## PROMPT
Copy out each line of the data below in which the string "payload" appears.

= Beginning of Section =

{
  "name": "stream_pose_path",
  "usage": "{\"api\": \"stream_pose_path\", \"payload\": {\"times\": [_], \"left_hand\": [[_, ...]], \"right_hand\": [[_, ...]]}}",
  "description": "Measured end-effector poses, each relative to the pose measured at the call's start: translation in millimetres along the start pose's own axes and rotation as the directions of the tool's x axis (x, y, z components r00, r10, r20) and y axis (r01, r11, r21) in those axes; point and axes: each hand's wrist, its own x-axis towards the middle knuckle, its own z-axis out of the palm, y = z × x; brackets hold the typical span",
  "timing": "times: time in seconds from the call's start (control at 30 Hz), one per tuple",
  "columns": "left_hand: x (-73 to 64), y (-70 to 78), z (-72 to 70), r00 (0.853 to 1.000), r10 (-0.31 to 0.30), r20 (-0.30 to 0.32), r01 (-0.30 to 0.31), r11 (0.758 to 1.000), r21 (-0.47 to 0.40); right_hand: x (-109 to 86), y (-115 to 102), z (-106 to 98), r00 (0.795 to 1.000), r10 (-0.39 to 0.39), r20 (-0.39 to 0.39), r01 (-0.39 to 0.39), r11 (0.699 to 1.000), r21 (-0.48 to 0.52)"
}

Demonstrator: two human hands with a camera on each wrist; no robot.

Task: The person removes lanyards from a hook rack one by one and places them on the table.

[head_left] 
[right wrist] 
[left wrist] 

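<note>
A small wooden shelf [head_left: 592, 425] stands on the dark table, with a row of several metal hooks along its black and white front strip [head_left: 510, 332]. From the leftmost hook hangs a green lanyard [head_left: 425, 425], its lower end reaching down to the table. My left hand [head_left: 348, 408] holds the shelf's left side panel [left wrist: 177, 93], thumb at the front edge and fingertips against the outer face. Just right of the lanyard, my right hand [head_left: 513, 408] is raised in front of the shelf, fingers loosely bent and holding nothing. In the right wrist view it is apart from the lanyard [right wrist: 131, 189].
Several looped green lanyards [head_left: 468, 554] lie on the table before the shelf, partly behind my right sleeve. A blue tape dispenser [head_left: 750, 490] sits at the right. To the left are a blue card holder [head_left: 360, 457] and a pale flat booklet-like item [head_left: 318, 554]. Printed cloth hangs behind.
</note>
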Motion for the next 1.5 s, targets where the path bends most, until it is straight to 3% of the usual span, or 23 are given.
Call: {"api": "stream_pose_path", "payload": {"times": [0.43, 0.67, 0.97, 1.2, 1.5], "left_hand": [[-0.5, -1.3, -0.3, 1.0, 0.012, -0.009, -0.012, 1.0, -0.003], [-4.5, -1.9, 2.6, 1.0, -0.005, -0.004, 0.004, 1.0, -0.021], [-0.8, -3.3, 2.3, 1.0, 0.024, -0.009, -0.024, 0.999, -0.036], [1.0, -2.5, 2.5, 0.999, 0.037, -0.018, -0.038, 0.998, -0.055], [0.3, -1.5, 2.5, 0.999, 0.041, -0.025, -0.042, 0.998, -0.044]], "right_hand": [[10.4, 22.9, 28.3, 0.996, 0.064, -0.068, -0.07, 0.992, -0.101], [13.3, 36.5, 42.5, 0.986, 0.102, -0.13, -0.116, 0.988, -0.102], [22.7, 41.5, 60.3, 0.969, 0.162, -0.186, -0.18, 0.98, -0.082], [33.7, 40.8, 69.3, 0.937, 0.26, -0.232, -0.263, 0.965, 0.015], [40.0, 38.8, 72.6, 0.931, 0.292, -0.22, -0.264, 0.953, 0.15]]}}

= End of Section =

## EXERCISE OUTPUT
  "usage": "{\"api\": \"stream_pose_path\", \"payload\": {\"times\": [_], \"left_hand\": [[_, ...]], \"right_hand\": [[_, ...]]}}",
Call: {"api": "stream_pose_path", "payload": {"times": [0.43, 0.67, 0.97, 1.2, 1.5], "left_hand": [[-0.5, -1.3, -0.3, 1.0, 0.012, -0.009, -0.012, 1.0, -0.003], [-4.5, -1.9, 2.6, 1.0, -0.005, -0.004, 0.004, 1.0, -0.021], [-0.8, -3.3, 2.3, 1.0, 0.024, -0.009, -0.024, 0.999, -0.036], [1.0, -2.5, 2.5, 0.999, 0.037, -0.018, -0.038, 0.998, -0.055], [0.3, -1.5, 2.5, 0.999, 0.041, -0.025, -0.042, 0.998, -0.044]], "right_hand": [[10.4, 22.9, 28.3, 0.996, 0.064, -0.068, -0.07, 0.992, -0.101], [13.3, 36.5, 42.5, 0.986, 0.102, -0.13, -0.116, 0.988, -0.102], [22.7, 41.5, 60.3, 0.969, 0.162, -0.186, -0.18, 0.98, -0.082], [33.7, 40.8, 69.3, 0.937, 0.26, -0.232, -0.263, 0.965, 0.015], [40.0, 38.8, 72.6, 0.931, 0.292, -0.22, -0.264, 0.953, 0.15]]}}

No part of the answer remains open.